In our case, we do not need this. We simply compare any two
pseudo-URLs in the same slot by using domain-specific similarity
functions directly.
The duplication detection quality of this algorithm is determined
by the appropriate selection of feature strings. And the
performance of this algorithm depends on size of each slot,
especially the number and size of big slots. Big slots (slots with
size larger than a threshold) will be discarded in the algorithm to
improve the performance, just like removing common Shingles in
[16]. In Section 4, we will use experiments to test the performance
of the above algorithm with different feature string functions and
different slot size thresholds.
2.3 Pseudo-Anchor Text Extraction by
Machine Learning
Before entering into this step, all candidate anchor blocks for each
object have been accumulated. In this subsection, we address the
problem of extracting pseudo-anchor text for an object, given all
its candidate anchor blocks.
For objects of different types and in different domains, their
candidate anchor blocks may share some common structures.
Most candidate anchor blocks may be pieces of text with
reference points (a reference point is one occurrence of an object
in a document) within. Table 1 and 2 list a paper object (in
academic search domain) and a product object (in the product
search domain). Reference points are labeled by bold and italic
text.
Since objects in a lot of different domains can have the above
kind of anchor block representation, we make the following
problem definition.
2.3.1 Problem definition
We define a candidate anchor block as a piece of text with one or
some reference points specified, where a reference point is
denoted by a <start_pos, end_pos> pair (means start position and
end position respectively): ref = <start_pos, end_pos>. That is,
we represent a candidate anchor block as the following format,
AnchorBlock = (Text, ref1, ref2, …)
We define a block set to be a set of candidate anchor blocks,
BlockSet = {AnchorBlock1, AnchorBlock2, …}
The problem is: Given a block set containing N elements, extract
some text excerpts from them to satisfy some desired conditions.
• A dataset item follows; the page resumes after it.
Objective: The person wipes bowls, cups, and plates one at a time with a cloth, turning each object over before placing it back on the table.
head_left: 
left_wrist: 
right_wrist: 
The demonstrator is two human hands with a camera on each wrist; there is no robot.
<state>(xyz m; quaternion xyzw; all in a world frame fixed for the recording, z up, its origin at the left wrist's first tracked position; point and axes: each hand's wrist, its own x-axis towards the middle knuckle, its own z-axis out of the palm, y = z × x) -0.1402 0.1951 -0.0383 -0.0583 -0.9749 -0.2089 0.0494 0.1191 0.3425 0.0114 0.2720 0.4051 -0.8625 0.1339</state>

Here a block set is used to model all candidate anchor blocks of
an object. And our goal is to extract text excerpts best describing
the object. Please note that it may be possible that more than one
text excerpts are extracted from one anchor block.
Table 1. A research paper object and its candidate anchor text
Paper
CandidateAnchor
text
Scaling personalized web search
…Haveliwala [8] and Jeh and Widom [9] have done work
on efficient personalization, observing that the function
mapping reset distributions to stationary distributions is
linear…
…A more recent investigation, [12], uses a different
approach: it focuses on user profiles…
…providing personalized ranking of Web pages based on
user preferences, while automating the input generation
process for the PPR algorithm [8]…
…A partial solution to this scaling problem was given in
[16], where the dependence from the number of topics…
……
Table 2. A product object and its candidate anchor text
Product
CandidateAnchor
text
Dell Latitude C640
…Dell C640 Intel Pentium 4-M 2GHz / 14.1-Inch / 256MB
DDR / 20HDD / CD-ROM / Windows XP Pro... Price:
$649.99 Description from SHOP.COM: TigerDirect.com:
Dell Latitude C640 Refurbished Notebook PC Dell Latitude
notebooks meet the wide-ranging needs of business and
institutional customers - needs that include powerful
performance, portability, and flexibility…
…Dell Latitude C640 WHAT'
S HOT: The Latitude C640--a
refresh of another Dell business-focused laptop, the Latitude
C610--has a modular bay located conveniently on the front
that can hold an optical drive…
…Electronics & Computers > Computers & Printers >
Computers > Laptops Dell Latitude C640 1.8GHz Pentium
4-M 256MB/40GB DVD-ROM Notebook Computer…
……
2.3.2 Learn term weights
Given the above problem, multiple ways may be available for
solving it. Instead of determining whether a piece of text is anchor
text, we adopt a machine-learning approach to assign a discrete
degree for each term as to its anchor properties in each candidate
anchor block. The main reasons for taking such an approach is
twofold: First, we believe that assigning each term a fuzzy degree
as a potential anchor is more appropriate than a binary judgment
as either an anchor-term or non-anchor-term. Second, since the
importance of a term for a link may be determined by many
factors in some vertical search domains, a machine-learning
approach is required to combine all of them. A machine-learning
approach can be more flexible and general than approaches that
compute term degrees by a specially designed formula.
Thus, for each term in every candidate anchor block, our goal is to
learn a degree of belonging to anchor text for it, given all
information provided by the candidate blocks.
To adopt a machine-learning approach, a classifier should be
selected and some features should be generated for one term.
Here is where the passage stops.